Tiny Machines - Tarmac Works Macau GP 2020 MiniCar Fest

Just a one hour ferry ride from Hong Kong, the middle of November is a very important time for motorsport in the Asia Pacific, as the city of Macau prepares for a weekend of racing. The narrow, winding streets of the city are transformed into the famous Guia Circuit, and disciplines from Formula Three to the Touring Car Championship battle it out amidst a backdrop of colonial Portugese history, casinos, and Macanese egg tarts. 

Despite reservations it would be cancelled, the 2020 Macau GP was given the green light to go ahead as planned; with appropriate social distancing measures in place. But given the current circumstances affecting worldwide travel and tourism due to the ongoing Covid-19 pandemic, competing teams and only a select number of people would be allowed to enter Macau, after completing a mandatory fourteen-day self quarantine. Hence, the competition this year would be smaller compared to previous years, with much of the teams on the roster primarily being from Hong Kong, Macau, and the neighboring Great Bay Area of Southern China (Guangzhou etc.) 

This left those who had plans to travel to Macau to spectate the races along the Guia Circuit, having to cancel their itineraries. Thankfully, with the internet and streaming services, eager fans and spectators not in Macau were still able to catch up with the action from their living rooms, televisions, and mobile devices. 

The same goes for vendors who usually make the journey to Macau to release new merchandise or items to coincide with the Macau Grand Prix: especially Hong Kong based diecast brand Tarmac Works. It is not uncommon for them to release limited edition diecast models, dropped at the beginning of the GP weekend, to give a chance for collectors and fans to take away a small souvenir of Macau's motorsport history. 
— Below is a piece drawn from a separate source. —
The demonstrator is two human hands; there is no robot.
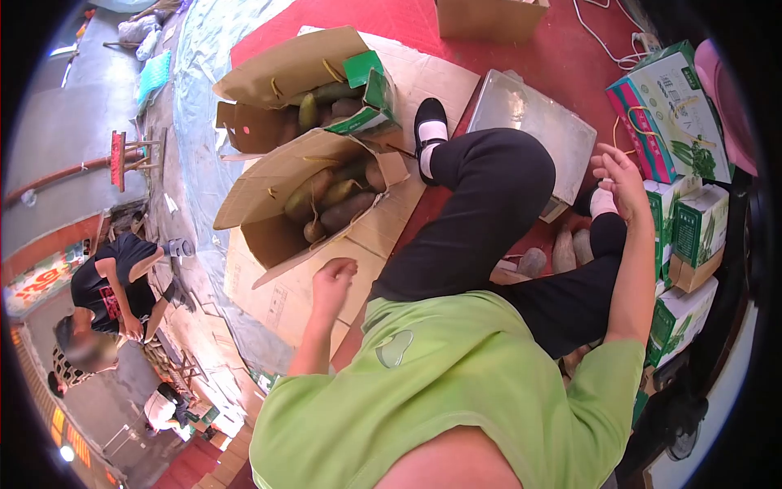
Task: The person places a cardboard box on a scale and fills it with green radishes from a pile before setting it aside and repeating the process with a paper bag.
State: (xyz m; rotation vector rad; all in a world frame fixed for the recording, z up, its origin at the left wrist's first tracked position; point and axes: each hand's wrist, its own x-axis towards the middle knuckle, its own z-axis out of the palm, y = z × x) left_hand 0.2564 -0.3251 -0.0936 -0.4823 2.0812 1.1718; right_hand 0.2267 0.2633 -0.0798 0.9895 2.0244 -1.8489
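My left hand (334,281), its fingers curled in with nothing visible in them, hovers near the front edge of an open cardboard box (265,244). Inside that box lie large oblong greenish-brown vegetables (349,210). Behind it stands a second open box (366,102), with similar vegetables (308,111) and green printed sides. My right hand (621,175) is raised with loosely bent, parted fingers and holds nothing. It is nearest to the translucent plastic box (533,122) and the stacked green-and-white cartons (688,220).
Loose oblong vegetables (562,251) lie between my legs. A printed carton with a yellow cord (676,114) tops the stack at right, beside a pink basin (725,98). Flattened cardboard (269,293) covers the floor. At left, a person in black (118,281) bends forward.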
But despite not being able to physically be present at the festivities this year, Tarmac Works still aimed to launch their latest series of models paying homage to some famous cars that have made a mark in previous GPs, whilst celebrating this year's race action remotely from Hong Kong. 

Taking place at their headquarters at the Gravity co-working space in Kwun Tong, the 'Minicar Fest' in Hong Kong appropriately had a livestream feed of the ongoing races from the Guia Circuit playing off a projector (for the entire weekend), whilst attendees got a firsthand look at the latest diecast releases from the brand, and a preview of some of their ‘works in progress’. 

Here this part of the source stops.